Sun, Jul 24, 2016 FrankatWork Perth Western Australia

Plan ahead and create a life-cycle when you introduce a new system/service. Make it a mandatory dependency to name the end of life before accepting/providing a new service. Define policies and bind them to recurrent review of operations. Document and publish the steps to migrate to a new service on day one of operation and update them annually. Name the owner of each service (business and IT) and work together to replace it. Continuously improve the system/service and document all changes to make it easier to migrate to a new one.

Thu, Jan 26, 2012 RayW

As Tom and Greg said, some systems need to be modernized. But others, just because they are old, do not need to go more away from the real time (as far as windows will let you) minimalist coding to the bells and whistles, use the net, maximize a super computer coding that is the rage today. They do the job fast, economically, and without the aid of a computer support staff.
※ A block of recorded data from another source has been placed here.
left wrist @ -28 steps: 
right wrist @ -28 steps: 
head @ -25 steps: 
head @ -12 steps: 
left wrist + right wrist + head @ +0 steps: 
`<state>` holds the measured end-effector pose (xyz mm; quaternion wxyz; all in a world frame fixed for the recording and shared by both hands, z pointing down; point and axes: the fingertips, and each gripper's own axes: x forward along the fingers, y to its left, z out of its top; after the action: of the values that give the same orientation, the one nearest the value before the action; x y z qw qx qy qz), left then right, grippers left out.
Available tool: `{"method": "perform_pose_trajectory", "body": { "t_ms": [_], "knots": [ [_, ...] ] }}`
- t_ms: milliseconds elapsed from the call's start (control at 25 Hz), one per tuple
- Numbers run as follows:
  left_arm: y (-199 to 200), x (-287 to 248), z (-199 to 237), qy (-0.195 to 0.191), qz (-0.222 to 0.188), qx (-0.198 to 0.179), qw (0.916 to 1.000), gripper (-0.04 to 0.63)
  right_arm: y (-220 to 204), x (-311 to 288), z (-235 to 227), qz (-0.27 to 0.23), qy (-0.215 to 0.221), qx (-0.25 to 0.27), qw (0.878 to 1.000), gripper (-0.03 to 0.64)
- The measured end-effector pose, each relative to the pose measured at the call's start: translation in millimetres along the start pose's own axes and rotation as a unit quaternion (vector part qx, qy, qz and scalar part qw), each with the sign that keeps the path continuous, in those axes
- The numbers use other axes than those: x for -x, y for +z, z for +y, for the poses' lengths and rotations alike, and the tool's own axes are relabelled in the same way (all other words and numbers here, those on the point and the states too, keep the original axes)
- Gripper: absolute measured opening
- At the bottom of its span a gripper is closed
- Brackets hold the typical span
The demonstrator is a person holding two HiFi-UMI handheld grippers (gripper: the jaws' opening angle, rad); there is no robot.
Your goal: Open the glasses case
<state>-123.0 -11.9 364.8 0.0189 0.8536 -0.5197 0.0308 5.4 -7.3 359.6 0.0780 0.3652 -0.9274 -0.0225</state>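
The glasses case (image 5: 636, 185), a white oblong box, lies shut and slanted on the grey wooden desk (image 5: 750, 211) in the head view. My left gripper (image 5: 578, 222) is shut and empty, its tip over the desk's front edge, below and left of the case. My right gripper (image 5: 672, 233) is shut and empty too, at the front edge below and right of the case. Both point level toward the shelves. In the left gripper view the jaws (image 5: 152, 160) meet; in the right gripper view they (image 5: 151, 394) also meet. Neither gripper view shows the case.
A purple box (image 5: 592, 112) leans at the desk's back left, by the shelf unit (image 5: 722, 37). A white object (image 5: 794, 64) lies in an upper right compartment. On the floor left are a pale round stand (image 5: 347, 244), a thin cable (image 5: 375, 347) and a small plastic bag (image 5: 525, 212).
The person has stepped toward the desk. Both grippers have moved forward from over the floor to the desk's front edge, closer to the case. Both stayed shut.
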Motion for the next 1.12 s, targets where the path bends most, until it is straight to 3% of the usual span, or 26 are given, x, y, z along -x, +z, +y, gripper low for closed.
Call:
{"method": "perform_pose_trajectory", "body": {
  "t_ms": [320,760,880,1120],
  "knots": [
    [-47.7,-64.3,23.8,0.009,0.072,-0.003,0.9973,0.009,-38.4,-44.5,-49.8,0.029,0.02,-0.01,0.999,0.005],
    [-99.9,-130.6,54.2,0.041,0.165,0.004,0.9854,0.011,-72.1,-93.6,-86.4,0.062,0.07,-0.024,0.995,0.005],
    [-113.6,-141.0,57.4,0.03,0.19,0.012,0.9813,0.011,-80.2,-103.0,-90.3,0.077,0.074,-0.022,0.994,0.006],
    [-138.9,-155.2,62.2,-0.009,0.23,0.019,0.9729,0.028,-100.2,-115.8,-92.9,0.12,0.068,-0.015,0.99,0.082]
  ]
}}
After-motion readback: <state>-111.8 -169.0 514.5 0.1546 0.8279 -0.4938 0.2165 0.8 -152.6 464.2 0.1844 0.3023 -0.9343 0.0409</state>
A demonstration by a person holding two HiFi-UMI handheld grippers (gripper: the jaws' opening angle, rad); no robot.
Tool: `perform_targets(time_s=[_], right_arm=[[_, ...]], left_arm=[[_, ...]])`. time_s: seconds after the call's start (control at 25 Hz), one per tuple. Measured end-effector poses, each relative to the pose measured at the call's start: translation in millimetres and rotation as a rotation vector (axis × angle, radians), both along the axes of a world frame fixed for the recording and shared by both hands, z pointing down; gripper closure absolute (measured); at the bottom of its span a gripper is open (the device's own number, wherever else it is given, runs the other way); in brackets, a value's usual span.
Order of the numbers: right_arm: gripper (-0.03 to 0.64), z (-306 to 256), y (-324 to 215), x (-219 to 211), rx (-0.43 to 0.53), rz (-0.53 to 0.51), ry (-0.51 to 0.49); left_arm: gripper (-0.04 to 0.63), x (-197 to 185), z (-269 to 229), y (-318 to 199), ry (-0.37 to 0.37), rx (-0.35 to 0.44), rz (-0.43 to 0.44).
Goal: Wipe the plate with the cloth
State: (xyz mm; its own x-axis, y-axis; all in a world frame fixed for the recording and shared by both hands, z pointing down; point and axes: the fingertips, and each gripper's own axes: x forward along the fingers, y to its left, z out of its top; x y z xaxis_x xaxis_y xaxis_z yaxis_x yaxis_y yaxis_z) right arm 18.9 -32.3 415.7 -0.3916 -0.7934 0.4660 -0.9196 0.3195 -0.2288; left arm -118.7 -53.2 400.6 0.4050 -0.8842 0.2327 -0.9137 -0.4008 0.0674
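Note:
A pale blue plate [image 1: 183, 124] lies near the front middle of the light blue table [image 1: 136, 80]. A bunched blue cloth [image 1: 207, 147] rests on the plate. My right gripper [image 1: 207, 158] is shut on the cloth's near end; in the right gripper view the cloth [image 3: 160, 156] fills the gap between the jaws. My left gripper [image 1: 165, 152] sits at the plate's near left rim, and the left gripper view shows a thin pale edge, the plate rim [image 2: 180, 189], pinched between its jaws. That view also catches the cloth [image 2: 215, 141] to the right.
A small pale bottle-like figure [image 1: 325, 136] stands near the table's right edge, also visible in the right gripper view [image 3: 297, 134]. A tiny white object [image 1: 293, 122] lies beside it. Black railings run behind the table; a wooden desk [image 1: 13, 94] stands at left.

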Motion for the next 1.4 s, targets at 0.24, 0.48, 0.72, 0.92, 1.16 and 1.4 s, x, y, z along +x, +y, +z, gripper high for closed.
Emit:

Just because a program is six years old is no reason to ban it from use. Analyze what it is doing and what the side effects of trying to "modernize" it would be. And check with the real users, not some 'manager' half the world away looking at a synopsis who has probably never touched the work being reviewed.

Wed, Jan 25, 2012 Dr. Tom Love Arlington, VA

I have been responsible for replacing 9 legacy systems with a modern architecture and design over the last 14 years. We have found that the O&M costs of a new system are 5 to 20 times less than the costs of the legacy system. In one case at scale, 11 million lines of legacy code were replaced by half a million lines of new code. The key is to re-engineer the legacy system, decommission it, and only then begin to add new functionality. It requires discipline but it radically reduces risk. Using this re-engineering approach all 9 re-engineering project were completed on time, on spec and within budget. Of course these re-engineering projects must use agile methods with continuous empowered user involvement, state of the art quality approaches, and extreme co-location of the development team. By doing this combination of best practices the ROI may be measured in months and much needed new functionality may be added in days not months.

Wed, Jan 25, 2012 Greg Ga

Legacy systems generally are not real time or web based. The processes we use are written around those limitations. Some people understand that we do things at certain times because we have learned to work with the legacy systems, i.e. we have become accustomed to getting an end of the month report that might represent the situation on the 15th of the month - that is, provided that any changes were entered in the correct legacy system. Otherwise the data was overwritten and needs to be done again in the correct system before midnight on the 10th of the month.